**What the task requires:**
Only one stretch of the data below is needed. Output the lines from the one with "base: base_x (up" up to and including the one with "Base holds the", exactly as they stand.
--- Dataset excerpt Enclosed Below ---
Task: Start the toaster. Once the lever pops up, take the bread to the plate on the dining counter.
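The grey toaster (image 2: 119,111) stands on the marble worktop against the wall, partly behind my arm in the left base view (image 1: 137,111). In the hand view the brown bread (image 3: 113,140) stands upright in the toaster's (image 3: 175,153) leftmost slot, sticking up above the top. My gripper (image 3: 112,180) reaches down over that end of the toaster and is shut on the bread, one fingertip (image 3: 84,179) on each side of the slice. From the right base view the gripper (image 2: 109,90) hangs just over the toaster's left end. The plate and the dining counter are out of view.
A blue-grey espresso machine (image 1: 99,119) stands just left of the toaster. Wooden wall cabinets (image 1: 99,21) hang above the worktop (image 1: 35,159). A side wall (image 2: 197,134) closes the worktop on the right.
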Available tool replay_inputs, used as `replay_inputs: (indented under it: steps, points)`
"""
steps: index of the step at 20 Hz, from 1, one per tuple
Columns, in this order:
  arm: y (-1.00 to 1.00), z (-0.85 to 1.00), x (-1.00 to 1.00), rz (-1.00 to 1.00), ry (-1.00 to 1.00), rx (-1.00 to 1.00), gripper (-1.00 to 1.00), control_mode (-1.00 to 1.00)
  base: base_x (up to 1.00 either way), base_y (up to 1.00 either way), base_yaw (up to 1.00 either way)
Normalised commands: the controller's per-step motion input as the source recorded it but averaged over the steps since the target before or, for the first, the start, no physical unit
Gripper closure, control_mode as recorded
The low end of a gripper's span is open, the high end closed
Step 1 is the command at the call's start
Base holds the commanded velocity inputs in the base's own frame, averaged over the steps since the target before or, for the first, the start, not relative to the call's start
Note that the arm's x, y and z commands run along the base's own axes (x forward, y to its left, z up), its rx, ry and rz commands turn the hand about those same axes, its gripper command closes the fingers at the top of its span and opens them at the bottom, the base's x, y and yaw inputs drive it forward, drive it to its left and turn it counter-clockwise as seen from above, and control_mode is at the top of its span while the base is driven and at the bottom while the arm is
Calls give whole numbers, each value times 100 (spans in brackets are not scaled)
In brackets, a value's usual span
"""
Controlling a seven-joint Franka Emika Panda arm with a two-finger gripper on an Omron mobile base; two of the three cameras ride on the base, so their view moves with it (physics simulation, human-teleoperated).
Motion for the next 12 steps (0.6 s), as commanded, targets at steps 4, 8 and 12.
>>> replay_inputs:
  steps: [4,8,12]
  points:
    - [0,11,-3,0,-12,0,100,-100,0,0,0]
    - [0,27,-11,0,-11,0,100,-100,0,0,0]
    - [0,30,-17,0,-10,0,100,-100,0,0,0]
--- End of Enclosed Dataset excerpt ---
**Reply to the exercise:**
  base: base_x (up to 1.00 either way), base_y (up to 1.00 either way), base_yaw (up to 1.00 either way)
Normalised commands: the controller's per-step motion input as the source recorded it but averaged over the steps since the target before or, for the first, the start, no physical unit
Gripper closure, control_mode as recorded
The low end of a gripper's span is open, the high end closed
Step 1 is the command at the call's start
Base holds the commanded velocity inputs in the base's own frame, averaged over the steps since the target before or, for the first, the start, not relative to the call's start

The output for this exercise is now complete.